Das unerledigte Problem – so als eigene Kategorie – ist für mich EIN Stigma meines Daseins. Und es ist ja nicht so, dass ich nicht eh schon genug Stigmata hätte: zum Beispiel einen an der Klatsche, um es mal etwas unpoetisch auszudrücken. Oder mein manchmal viel zu loses und lautes Mundwerk. Nun ja, jeder legt sich seine Bäreneisen selber aus, in die er dann hinterher hineintritt. Ich hatte vor kurzem schon einmal darauf hingewiesen, dass ich die letzten Tage als einen irritierend angespannten Zustand bitteren Nichtstuns empfinden musste. In meinem Geist flogen zwar diverse Gedanken und Ideenfetzen durcheinander, doch nichts davon konnte soweit reifen, dass es einen – produktiven – Kreativprozess ausgelöst hätte. Ich hänge immer noch in diesem Dazwischen fest und habe keine Ahnung wie lange das noch so weitergehen soll. Ich meine, es heißt doch immer, man soll die Zeit der Rekonvaleszenz für die Dinge nutzen, welche dem aktuellen Leiden, etwas entgegensetzen können; also im besten Falle eine, wie auch immer geartete, Heilung unterstützen. Auf mich bezogen wäre es ein Schaffensprozess, der meinem Geist guttäte, denn ich liebe es, kreativ sein zu können. Nur klappt das leider im Moment nicht…

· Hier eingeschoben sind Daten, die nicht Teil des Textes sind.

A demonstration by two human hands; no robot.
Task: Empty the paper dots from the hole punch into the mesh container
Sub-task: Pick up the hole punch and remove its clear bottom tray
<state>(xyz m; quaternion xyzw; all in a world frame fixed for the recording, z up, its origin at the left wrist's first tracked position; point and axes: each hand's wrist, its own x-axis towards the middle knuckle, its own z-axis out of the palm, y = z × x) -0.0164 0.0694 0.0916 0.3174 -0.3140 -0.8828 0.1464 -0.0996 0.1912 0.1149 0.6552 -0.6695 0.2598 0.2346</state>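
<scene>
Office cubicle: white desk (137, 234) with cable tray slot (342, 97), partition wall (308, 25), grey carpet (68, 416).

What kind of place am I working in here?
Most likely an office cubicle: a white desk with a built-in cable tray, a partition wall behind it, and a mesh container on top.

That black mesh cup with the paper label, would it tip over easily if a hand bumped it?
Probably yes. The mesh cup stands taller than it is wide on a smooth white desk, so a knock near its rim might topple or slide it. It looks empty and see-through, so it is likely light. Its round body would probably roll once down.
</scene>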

Ich gehe derzeit so gut wie jeden Tag allein am Fluss entlang. Hauptsächlich, um meine verzwickten Gedanken zu ordnen; und tatsächlich funktioniert das auch. Und zwar genauso lange, wie ich in Bewegung bleibe. Sobald ich jedoch wieder zu Hause bin und versuche, zu greifen, was mir gerade eben noch durch den Kopf ging, ist diese Ordnung, sind diese Ideen oftmals schon wieder verflogen. Zumindest die allermeisten. Ich habe unterdessen den Eindruck gewonnen, dass meine kreativen Muskeln derzeit ohne Erlaubnis eine längere Pause machen. Und zwar irgendwo anders, nur nicht hier mit mir. Daraus folgt jedoch zwangsweise, dass die Bibliothek mit meinem unfinished Business wächst, anstatt kleiner zu werden. Denn so manche Sache wartet dort schon eine ganze Weile auf eine Lösung, einen Kniff, einen Workaround – oder letztlich die Erledigung. Bei meiner Arbeit bin ich (oder besser, war ich) meist in der Lage, Herr der Dinge zu bleiben. Aber möglicherweise habe ich dabei in den letzten Monaten soviel Kraft aufgebraucht, dass die Maschine sich überhitzt hat. Und in der Folge fühle ich mich selbst derzeit wie unfinished business – unfertig, unbeachtet, ungewohnt untätig… oder mit einem Wort UNERFÜLLT.
Nun könnte man mir erwidern “…aber du schreibst doch gerade!”. Und das ist auch wahr. Es stellt den – in meinem eigenen Empfinden allerdings sehr bemühten, ja nachgerade verzweifelten – Versuch dar, mich wieder in den Griff zu bekommen. Wohin der führt, wird sich noch weisen müssen. Ursprünglich hatte ich das Gefühl, Menschen im Stich zu lassen, wenn ich mich in eine ärztlich angeordnete Rekonvaleszenzphase (besser bekannt als AU-Bescheinigung) begebe. Ich bin ja immer noch selbst so dumm, dem sozialen Stigma der psychischen Erkrankungen aufzusitzen, getreu dem Motto “stell dich doch nicht so an, ist doch nur ‘ne Phase” – FICK DICH “nur ne Phase”; nur weil man’s nicht sehen kann ist es deswegen nicht weniger schmerzhaft, Dummy! Mittlerweile bin ich mir nämlich ziemlich sicher, dass ich gut daran getan habe, manche Menschen nicht weiter mit meiner, mutmaßlich letzthin gelegentlich belastenden Anwesenheit zu nerven. Es ist, wie es ist – es ist, was es ist. Manchmal stehst du im Ruderhaus und kannst einfach nur zuschauen, wie der Eisberg näherkommt. Dieses Mal habe ich – hoffentlich – das Ruder früh genug herumgerissen. Wir hören uns – das hier ist für mich nämlich Therapie. Kommt darauf mal klar, liebe Mitmenschen.